El capitán Luis de la Cruz llega al fortín de Melincué después de una larga travesía. Su baquiano, el cacique Pulmanque, lo ha guiado sin contratiempos, pero por sobre todo ha hecho posible una entrevista con el gran cacique Currupilun. Los dos hombres se saludan. Los caciques menores y los, capitanejos están en cuchillas. Escuchan el diálogo entre su cacique y el hombre blanco. El capitán dice:
—Hay que comerciar con los hombres del rey de España, que es poderoso y grande. Hay que respetar al virrey, que representa al rey. Los invito al diálogo.
Currupilun contesta:
—El virrey anterior me mandó llamar con altanería. Yo no fui porque soy Independiente y no obedezco a nadie. A nosotros se nos Invita, y no se nos Ordena. Hoy ha cambiado esto. Usted es humilde y viene a invitarnos.
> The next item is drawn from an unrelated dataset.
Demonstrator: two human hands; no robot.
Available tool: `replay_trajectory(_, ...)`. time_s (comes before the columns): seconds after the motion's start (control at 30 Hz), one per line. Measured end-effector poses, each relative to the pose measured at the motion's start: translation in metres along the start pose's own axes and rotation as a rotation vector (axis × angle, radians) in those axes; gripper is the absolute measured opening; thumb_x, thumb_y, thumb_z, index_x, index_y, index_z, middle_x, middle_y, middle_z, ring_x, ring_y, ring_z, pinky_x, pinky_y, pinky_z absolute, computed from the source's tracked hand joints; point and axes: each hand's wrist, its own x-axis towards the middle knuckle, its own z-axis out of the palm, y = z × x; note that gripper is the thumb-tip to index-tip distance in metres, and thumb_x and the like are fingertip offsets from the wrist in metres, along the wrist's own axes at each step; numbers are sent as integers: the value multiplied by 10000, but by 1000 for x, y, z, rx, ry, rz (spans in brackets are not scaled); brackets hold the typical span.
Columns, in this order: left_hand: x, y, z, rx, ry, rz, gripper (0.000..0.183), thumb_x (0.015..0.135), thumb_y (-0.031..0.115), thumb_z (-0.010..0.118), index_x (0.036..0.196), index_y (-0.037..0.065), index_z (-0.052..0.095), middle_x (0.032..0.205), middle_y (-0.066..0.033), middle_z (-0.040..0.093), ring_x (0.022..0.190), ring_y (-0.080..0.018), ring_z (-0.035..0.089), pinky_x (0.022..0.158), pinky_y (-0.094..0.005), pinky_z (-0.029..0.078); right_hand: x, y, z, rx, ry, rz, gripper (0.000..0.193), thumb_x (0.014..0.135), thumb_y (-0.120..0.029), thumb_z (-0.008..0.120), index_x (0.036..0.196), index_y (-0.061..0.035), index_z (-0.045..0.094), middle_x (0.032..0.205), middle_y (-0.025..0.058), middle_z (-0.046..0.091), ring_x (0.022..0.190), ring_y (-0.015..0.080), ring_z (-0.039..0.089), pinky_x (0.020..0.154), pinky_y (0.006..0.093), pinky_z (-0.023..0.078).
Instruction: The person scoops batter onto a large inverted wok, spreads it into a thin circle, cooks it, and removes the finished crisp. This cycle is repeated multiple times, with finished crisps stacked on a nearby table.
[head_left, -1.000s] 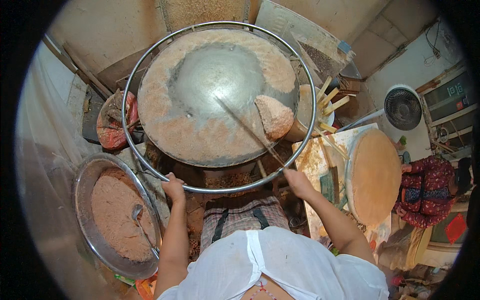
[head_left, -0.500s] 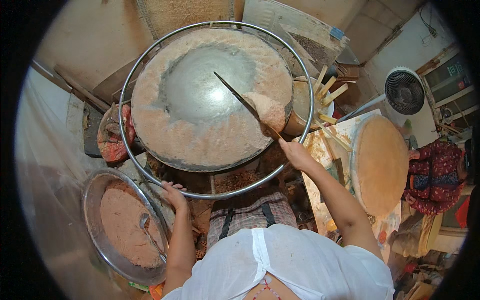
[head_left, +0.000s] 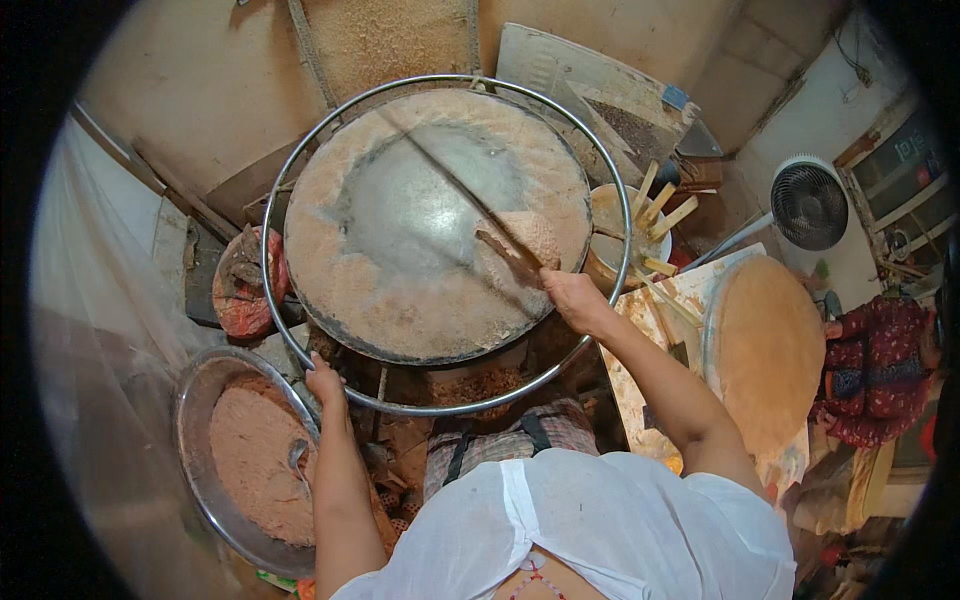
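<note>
A large round griddle (head_left: 400, 205) carries a wide ring of pale brown batter (head_left: 385, 310) around a bare, shiny centre. My right hand (head_left: 578, 302) is closed around the near end of a long thin scraper (head_left: 450, 178), which reaches up and left across the griddle and is partly blurred. Under it, a mound of batter (head_left: 530, 232) sits near the griddle's right side. Around the griddle runs a metal hoop (head_left: 470, 408); my left hand (head_left: 327, 383) has its fingers curled over the lower left of this hoop.
At lower left stands a metal basin (head_left: 190, 450) of brown batter with a ladle (head_left: 298, 455). Right of the griddle are a bucket (head_left: 600, 265) with wooden sticks and a table bearing a round brown sheet (head_left: 765, 340). A fan (head_left: 810, 205) and another person (head_left: 875, 370) are farther right.
The scraper has swung so its far end lies farther left and up over the griddle. My left hand has shifted left along the hoop. The whole view has moved slightly.
</note>
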Motion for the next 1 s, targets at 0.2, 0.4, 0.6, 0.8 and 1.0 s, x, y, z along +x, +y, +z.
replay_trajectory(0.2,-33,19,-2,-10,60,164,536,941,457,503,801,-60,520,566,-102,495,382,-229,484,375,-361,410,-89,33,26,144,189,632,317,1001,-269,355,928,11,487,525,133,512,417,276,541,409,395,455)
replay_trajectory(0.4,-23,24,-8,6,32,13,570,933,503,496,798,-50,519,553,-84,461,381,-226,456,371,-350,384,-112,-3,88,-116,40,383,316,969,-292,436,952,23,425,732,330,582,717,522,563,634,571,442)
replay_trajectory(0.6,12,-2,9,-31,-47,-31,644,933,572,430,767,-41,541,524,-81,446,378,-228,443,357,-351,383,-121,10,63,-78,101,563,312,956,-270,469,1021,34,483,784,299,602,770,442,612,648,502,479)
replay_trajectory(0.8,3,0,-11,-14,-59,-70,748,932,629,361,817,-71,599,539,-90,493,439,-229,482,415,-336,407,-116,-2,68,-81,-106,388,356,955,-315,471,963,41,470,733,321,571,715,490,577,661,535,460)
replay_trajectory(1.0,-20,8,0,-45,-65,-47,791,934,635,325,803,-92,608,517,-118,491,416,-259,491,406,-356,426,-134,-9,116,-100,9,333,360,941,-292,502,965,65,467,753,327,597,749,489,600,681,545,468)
Ahora haremos trato.
El capitán de la Cruz no sale de su asombro ante la contestación, pero mucho más se asombra cuando el cacique dice, para finalizar su parlamento:
—Debe ser poderoso el señor a quien sirve, pues por el criado se conoce el poder del amo.
El cacique Currupílun no sólo aceptó el trato sino que, cuando se enteró de la primera invasión inglesa, envió una embajada al Cabildo de Buenos Aires para felicitar por la reconquista y ofreció sus lanzas para defender la ciudad de un segundo ataque.